Records from a data source

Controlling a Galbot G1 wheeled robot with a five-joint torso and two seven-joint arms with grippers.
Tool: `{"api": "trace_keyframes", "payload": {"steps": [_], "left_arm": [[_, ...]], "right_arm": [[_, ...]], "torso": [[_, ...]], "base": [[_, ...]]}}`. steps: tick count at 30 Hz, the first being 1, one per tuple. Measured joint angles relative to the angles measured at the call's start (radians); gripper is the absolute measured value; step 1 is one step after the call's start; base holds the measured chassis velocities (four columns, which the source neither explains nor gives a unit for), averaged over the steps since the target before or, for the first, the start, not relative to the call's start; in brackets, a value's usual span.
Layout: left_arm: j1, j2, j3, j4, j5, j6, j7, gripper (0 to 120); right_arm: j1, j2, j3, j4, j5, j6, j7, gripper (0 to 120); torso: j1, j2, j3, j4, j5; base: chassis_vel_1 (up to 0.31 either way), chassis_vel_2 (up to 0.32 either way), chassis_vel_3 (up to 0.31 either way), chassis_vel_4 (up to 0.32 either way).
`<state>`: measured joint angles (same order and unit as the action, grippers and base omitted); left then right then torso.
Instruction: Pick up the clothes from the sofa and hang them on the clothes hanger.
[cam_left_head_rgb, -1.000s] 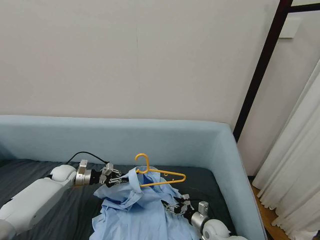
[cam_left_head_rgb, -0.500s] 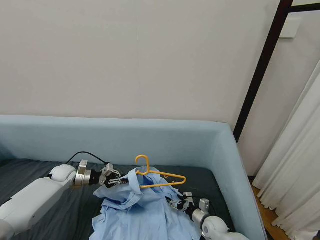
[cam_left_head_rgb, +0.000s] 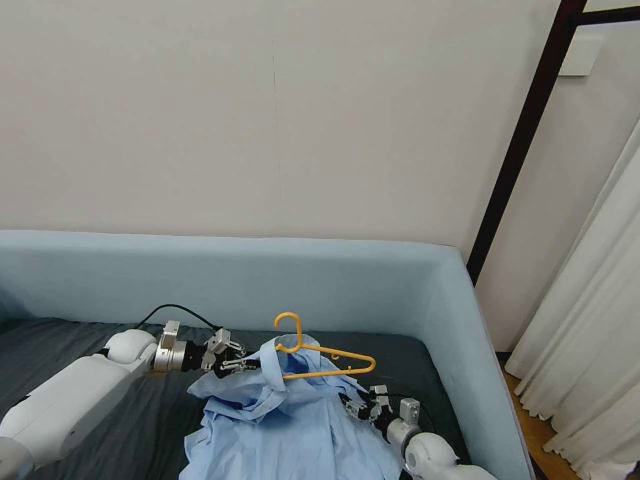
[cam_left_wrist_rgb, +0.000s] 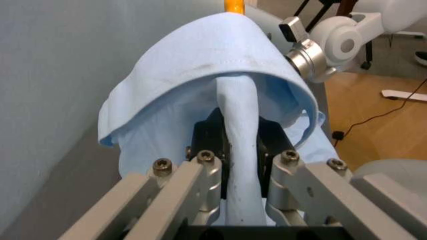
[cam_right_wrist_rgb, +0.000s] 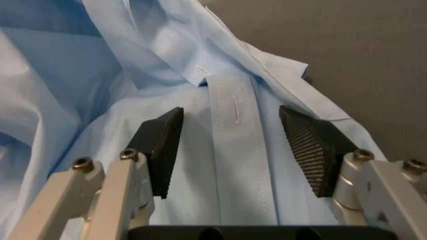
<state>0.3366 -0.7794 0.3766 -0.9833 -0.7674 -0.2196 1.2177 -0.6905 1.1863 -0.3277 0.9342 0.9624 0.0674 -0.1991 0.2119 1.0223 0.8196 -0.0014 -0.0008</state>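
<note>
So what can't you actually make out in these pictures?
Hanger: head view, its left half is under the shirt.
Shirt: head view, lower part cut by the bottom edge.
Left gripper: left wrist view, fingertips buried in a shirt fold.
Right gripper: head view, too small to judge contact.

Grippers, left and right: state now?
Left gripper: shut on the blue shirt.
Right gripper: open, straddling the shirt's front strip, not gripping.
</note>
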Motion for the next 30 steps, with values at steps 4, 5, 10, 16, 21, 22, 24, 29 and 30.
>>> {"api": "trace_keyframes", "payload": {"steps": [4, 5, 10, 16, 21, 22, 24, 29, 30], "left_arm": [[-0.002, 0.000, 0.000, -0.002, -0.001, 0.001, 0.000, 7], [-0.002, 0.002, 0.000, -0.004, -0.002, 0.001, 0.000, 7], [0.009, 0.009, -0.006, -0.010, -0.004, 0.002, 0.001, 7], [0.017, 0.016, -0.018, -0.013, -0.004, 0.002, 0.003, 7], [0.021, 0.020, -0.024, -0.014, -0.007, 0.002, 0.003, 7], [0.022, 0.021, -0.026, -0.014, -0.008, 0.002, 0.004, 7], [0.023, 0.021, -0.029, -0.014, -0.010, 0.002, 0.004, 7], [0.030, 0.026, -0.048, -0.015, -0.008, -0.002, 0.007, 7], [0.031, 0.028, -0.052, -0.015, -0.001, -0.003, 0.009, 7]], "right_arm": [[0.005, 0.007, 0.000, -0.007, 0.000, 0.002, 0.005, 50], [0.010, 0.011, 0.000, -0.013, 0.000, 0.003, 0.007, 47], [0.020, 0.022, -0.001, -0.025, 0.000, 0.004, 0.015, 34], [0.023, 0.023, -0.003, -0.035, -0.005, 0.007, 0.014, 12], [0.023, 0.020, -0.007, -0.037, -0.017, 0.016, 0.012, 0], [0.023, 0.019, -0.007, -0.037, -0.018, 0.018, 0.012, 0], [0.023, 0.017, -0.007, -0.037, -0.020, 0.021, 0.012, 0], [0.021, 0.004, -0.007, -0.018, -0.016, 0.025, 0.020, 0], [0.021, 0.001, -0.007, -0.012, -0.015, 0.025, 0.023, 0]], "torso": [[0.000, 0.000, 0.000, 0.0001, -0.0001], [0.000, 0.000, 0.000, 0.0000, -0.0001], [0.000, 0.000, 0.000, 0.0002, -0.0001], [0.000, 0.000, 0.000, 0.0001, -0.0001], [0.000, 0.000, 0.000, 0.0001, 0.0000], [0.000, 0.000, 0.000, 0.0001, 0.0000], [0.000, 0.000, 0.000, 0.0001, -0.0001], [0.000, 0.000, 0.000, 0.0000, 0.0000], [0.000, 0.000, 0.000, 0.0000, -0.0001]], "base": [[0.000, 0.000, 0.000, 0.000], [0.000, 0.000, 0.000, 0.000], [0.000, 0.000, 0.000, 0.000], [0.000, 0.000, 0.000, 0.000], [0.000, 0.000, 0.000, 0.000], [0.000, 0.000, 0.000, 0.000], [0.000, 0.000, 0.000, 0.000], [0.000, 0.000, 0.000, 0.000], [0.000, 0.000, 0.000, 0.000]]}}
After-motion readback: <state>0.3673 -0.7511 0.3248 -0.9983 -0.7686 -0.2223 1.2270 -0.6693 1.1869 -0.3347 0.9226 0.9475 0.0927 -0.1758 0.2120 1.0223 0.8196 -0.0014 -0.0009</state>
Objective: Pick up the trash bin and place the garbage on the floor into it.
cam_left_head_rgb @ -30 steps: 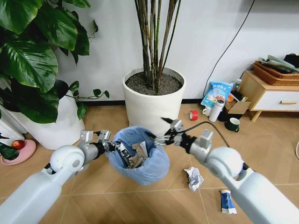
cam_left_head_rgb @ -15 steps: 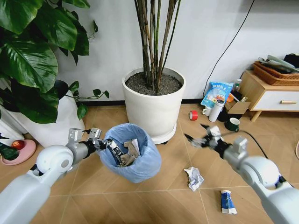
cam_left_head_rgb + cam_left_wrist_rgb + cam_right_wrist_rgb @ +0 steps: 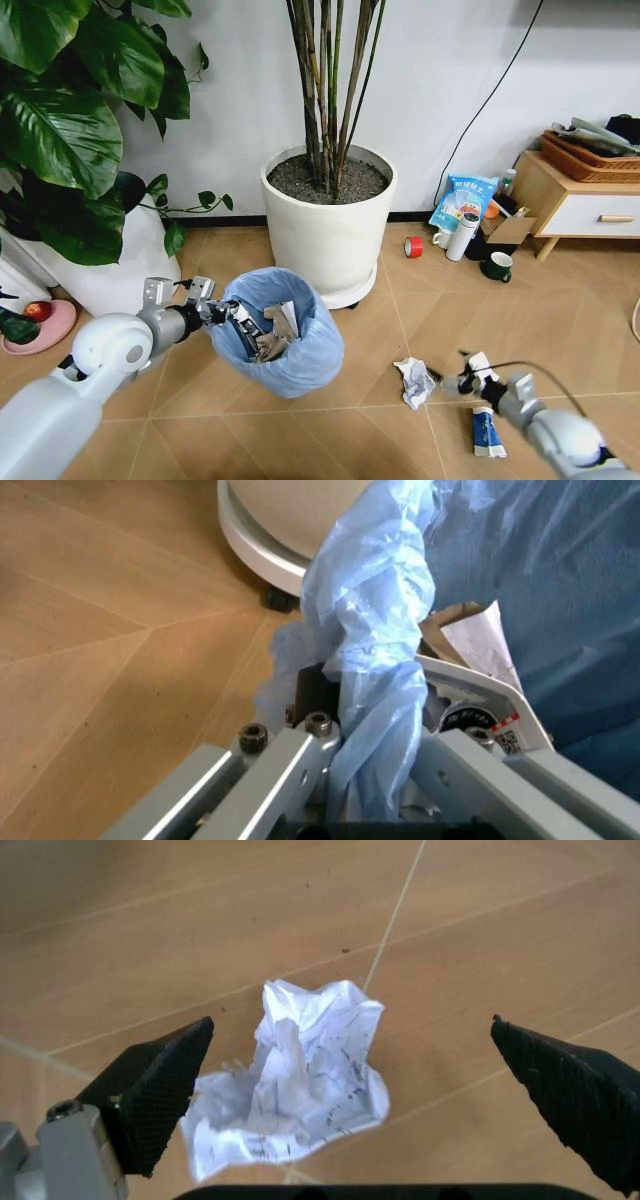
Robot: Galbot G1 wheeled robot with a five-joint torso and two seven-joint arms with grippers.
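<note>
Item: trash bin [image 3: 283, 335], small, round, lined with a crinkly light-blue bag folded over the rim. Held off the floor [image 3: 330, 440] by the left hand [image 3: 225, 312], whose fingers were clamped on the rim and bag fold, one inside and one outside (seen close in the left wrist view). Contents: paper scraps and a wrapper.

Item: crumpled white paper wad [image 3: 295, 1080], lying on the floor in front of the big white plant pot [image 3: 330, 225] and to its right, just beside a blue-white packet [image 3: 484, 432]. The right hand [image 3: 370, 1087] hung low over the wad, fingers spread wide to either side of it, not touching.

Handling, by judgement: wad very light, soft, crushable, not fragile; best pinched across its raised middle ridge, since the flat edges may slip out. Packet thin and flat, likely harder to lift off the boards.
</note>
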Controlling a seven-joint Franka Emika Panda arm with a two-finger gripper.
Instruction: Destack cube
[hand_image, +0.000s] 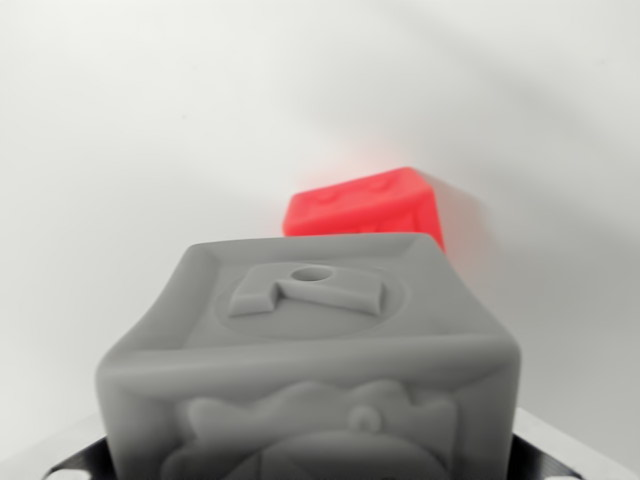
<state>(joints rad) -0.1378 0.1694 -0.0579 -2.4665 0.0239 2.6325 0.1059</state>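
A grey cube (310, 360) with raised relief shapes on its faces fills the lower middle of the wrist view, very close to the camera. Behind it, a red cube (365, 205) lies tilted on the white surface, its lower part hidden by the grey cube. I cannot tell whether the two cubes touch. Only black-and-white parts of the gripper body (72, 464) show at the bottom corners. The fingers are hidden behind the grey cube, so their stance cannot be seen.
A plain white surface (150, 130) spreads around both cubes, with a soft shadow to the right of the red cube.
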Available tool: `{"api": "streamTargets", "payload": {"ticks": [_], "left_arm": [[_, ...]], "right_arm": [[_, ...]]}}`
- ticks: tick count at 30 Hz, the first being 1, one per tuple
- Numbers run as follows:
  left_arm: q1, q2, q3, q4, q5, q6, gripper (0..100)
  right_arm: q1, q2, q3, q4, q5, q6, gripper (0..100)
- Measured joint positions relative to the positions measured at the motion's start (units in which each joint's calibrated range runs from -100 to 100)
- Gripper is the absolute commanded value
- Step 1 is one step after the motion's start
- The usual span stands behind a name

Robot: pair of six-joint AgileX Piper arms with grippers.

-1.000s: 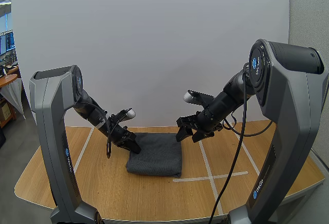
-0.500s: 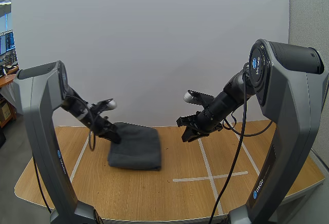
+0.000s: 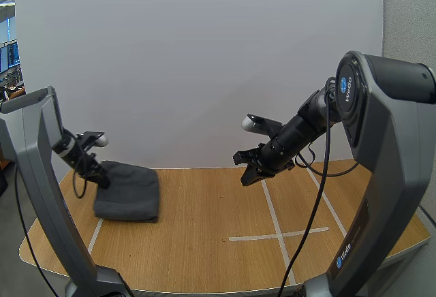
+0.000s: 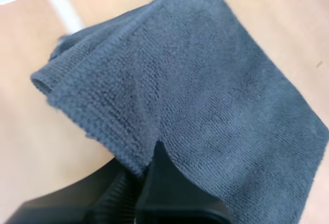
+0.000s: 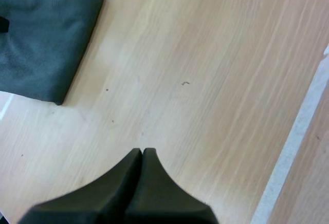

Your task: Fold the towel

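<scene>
- The left claw (image 3: 103, 181) is clamping down on the towel (image 3: 129, 191) at its far left edge, low to the surface (image 3: 204, 249).
- In the left wrist view, the left claw (image 4: 149, 175) is pinching the towel's hemmed edge (image 4: 205, 90): one black finger is lying on top of the cloth, and the ribbed one is sitting underneath it.
- The towel is dark grey and folded into a thick rectangle. It is lying flat at the left end of the wooden surface, with its layered edges showing near the grip.
- The right claw (image 3: 247, 177) is hovering in the air above the middle of the surface, near a white tape line (image 3: 276, 236) and well apart from the towel.
- In the right wrist view, the right claw (image 5: 142, 153) is showing its fingers pressed together as one dark wedge, with nothing between them. It is pointing at bare wood, with the folded towel (image 5: 41, 39) lying farther off and the tape line (image 5: 293, 147) running beside it.
</scene>
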Motion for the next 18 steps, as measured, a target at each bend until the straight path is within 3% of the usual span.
{"api": "streamTargets", "payload": {"ticks": [3,7,10,18], "left_arm": [[2.15,0.0,-1.8,1.3,0.0,1.8,0],[3.71,0.0,-3.5,1.6,0.0,2.8,0],[5.99,0.0,-6.0,1.6,0.0,4.5,0],[9.1,2.5,-13.7,1.8,0.3,7.3,0]], "right_arm": [[0.0,-3.5,0.0,-0.4,0.7,0.0,0],[0.0,-7.6,0.0,-1.1,2.3,0.5,0],[0.0,-12.2,0.0,-1.9,4.2,2.0,0],[0.0,-21.4,0.0,-2.6,8.6,3.5,0]]}}
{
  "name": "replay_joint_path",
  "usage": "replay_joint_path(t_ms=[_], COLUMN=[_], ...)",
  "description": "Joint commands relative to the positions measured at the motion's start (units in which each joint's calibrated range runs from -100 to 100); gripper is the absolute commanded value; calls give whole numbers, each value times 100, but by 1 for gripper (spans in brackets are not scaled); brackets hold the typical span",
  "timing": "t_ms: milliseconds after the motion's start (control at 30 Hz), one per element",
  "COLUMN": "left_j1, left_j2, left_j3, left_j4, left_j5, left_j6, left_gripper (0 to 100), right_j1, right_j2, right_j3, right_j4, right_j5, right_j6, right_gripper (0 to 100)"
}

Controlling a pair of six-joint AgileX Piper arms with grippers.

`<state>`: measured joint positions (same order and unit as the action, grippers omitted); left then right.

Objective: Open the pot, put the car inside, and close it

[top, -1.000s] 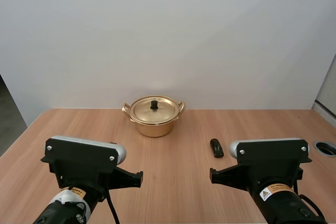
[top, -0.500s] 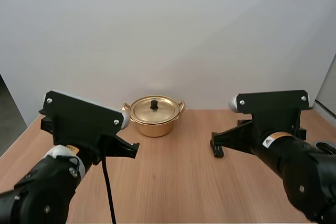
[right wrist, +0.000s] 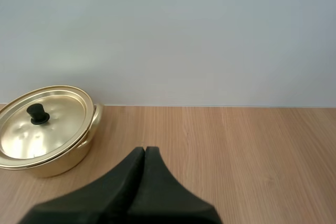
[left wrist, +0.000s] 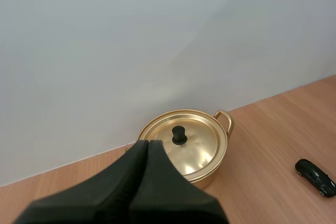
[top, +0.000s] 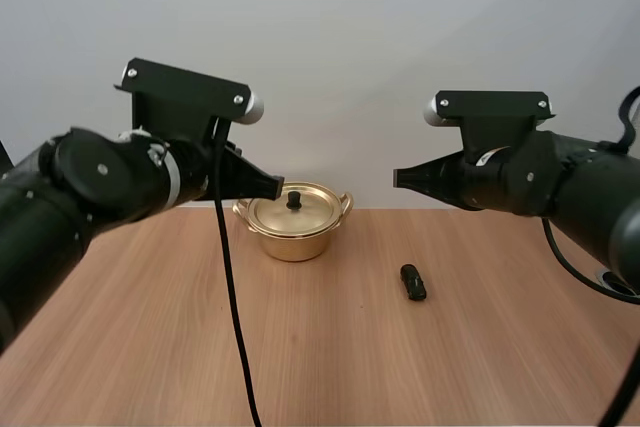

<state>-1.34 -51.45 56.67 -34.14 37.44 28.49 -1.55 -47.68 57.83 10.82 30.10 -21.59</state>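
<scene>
Nearby, car (top: 412,282) beside lidded pot (top: 293,220).

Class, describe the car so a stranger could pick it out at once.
On the wooden table, find the golden lidded pot near the far edge. Right of it, nearer the camera, lies the car: small, black, alone on bare wood.

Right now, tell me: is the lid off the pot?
No, the lid sits squarely on the pot, its black knob on top.

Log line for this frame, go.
lid on pot | car on table | left gripper shut, aloft | right gripper shut, aloft
</scene>
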Motion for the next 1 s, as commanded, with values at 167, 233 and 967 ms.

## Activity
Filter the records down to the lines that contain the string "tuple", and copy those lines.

## Output below
Tool: `{"api": "trace_keyframes", "payload": {"steps": [_], "left_arm": [[_, ...]], "right_arm": [[_, ...]], "torso": [[_, ...]], "base": [[_, ...]]}}`. steps: tick count at 30 Hz, the first being 1, one per tuple. Measured joint angles relative to the angles measured at the call's start (radians); gripper is the absolute measured value; step 1 is one step after the call's start; base holds the measured chassis velocities (four columns, which the source neither explains nor gives a unit for), averaged over the steps since the target before or, for the first, the start, not relative to the call's start; in brackets, a value's usual span.
- ticks: tick count at 30 Hz, the first being 1, one per tuple

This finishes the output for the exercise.